Exercise instructions:
Output the listing below verbatim, without images.

------------------------------------------------------------

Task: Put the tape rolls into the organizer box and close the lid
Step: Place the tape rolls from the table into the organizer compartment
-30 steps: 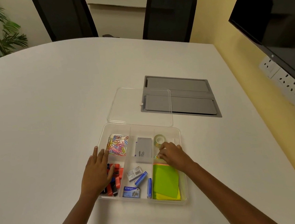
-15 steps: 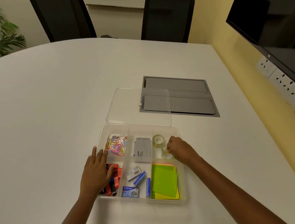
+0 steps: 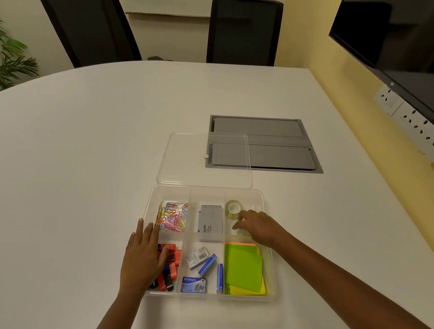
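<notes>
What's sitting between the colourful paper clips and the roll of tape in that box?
In the head view, a grey box lies in the middle compartment, between the paper clips and the tape roll.

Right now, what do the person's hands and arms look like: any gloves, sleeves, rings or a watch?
Both the left hand and the right hand are bare, with no gloves, rings or watch showing. The forearms are uncovered as far as the picture's bottom edge, so no sleeve is in view. No cables or markings are on them.

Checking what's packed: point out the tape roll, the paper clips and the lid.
tape roll (image 3: 233, 209), head view, top ring.
paper clips (image 3: 172, 216), head view, middle of pile.
lid (image 3: 183, 156), head view, clear panel.
</notes>
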`<state>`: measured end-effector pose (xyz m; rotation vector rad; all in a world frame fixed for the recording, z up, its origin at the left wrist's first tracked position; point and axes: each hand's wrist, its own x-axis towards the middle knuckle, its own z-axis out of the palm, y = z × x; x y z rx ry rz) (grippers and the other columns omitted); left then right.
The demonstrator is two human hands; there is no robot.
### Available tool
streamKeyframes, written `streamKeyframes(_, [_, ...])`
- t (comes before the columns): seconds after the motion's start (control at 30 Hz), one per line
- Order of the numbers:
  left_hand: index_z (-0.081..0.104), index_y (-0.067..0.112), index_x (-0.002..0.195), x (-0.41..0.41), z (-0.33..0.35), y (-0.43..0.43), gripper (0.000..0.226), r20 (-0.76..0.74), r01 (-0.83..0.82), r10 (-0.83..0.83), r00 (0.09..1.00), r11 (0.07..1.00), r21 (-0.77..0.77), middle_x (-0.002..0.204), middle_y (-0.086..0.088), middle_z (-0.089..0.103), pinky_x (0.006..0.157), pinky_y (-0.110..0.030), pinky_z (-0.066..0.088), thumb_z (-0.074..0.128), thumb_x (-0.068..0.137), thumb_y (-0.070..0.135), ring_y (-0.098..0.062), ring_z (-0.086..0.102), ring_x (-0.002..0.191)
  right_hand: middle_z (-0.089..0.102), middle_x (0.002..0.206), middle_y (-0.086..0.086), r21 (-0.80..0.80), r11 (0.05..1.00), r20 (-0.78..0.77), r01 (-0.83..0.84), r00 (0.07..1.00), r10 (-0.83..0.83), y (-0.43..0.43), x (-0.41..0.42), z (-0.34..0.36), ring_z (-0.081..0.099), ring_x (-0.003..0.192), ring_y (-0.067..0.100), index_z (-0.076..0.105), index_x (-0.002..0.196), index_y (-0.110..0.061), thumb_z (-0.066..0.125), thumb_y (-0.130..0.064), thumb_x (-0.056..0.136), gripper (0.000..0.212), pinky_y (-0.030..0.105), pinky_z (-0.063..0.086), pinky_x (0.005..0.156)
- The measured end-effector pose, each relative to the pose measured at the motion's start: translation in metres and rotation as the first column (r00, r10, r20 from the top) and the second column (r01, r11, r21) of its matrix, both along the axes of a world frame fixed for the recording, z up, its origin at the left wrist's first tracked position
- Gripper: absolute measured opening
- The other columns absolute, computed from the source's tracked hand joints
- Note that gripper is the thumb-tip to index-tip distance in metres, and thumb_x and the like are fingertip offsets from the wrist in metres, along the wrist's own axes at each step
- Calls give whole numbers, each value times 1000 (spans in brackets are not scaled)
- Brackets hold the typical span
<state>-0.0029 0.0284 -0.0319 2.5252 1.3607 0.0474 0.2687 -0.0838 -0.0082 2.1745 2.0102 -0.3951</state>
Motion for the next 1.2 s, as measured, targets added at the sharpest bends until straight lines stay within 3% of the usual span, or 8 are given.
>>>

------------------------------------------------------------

Answer to the problem:
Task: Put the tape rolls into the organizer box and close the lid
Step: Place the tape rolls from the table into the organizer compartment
-30 steps: 
-15 steps: 
+0 steps: 
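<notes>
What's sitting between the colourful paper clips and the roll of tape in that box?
In the head view, a grey box lies in the middle compartment, between the paper clips and the tape roll.

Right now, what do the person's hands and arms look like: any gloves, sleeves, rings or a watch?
Both the left hand and the right hand are bare, with no gloves, rings or watch showing. The forearms are uncovered as far as the picture's bottom edge, so no sleeve is in view. No cables or markings are on them.

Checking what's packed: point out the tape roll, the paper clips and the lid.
tape roll (image 3: 233, 209), head view, top ring.
paper clips (image 3: 172, 216), head view, middle of pile.
lid (image 3: 183, 156), head view, clear panel.
</notes>
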`<state>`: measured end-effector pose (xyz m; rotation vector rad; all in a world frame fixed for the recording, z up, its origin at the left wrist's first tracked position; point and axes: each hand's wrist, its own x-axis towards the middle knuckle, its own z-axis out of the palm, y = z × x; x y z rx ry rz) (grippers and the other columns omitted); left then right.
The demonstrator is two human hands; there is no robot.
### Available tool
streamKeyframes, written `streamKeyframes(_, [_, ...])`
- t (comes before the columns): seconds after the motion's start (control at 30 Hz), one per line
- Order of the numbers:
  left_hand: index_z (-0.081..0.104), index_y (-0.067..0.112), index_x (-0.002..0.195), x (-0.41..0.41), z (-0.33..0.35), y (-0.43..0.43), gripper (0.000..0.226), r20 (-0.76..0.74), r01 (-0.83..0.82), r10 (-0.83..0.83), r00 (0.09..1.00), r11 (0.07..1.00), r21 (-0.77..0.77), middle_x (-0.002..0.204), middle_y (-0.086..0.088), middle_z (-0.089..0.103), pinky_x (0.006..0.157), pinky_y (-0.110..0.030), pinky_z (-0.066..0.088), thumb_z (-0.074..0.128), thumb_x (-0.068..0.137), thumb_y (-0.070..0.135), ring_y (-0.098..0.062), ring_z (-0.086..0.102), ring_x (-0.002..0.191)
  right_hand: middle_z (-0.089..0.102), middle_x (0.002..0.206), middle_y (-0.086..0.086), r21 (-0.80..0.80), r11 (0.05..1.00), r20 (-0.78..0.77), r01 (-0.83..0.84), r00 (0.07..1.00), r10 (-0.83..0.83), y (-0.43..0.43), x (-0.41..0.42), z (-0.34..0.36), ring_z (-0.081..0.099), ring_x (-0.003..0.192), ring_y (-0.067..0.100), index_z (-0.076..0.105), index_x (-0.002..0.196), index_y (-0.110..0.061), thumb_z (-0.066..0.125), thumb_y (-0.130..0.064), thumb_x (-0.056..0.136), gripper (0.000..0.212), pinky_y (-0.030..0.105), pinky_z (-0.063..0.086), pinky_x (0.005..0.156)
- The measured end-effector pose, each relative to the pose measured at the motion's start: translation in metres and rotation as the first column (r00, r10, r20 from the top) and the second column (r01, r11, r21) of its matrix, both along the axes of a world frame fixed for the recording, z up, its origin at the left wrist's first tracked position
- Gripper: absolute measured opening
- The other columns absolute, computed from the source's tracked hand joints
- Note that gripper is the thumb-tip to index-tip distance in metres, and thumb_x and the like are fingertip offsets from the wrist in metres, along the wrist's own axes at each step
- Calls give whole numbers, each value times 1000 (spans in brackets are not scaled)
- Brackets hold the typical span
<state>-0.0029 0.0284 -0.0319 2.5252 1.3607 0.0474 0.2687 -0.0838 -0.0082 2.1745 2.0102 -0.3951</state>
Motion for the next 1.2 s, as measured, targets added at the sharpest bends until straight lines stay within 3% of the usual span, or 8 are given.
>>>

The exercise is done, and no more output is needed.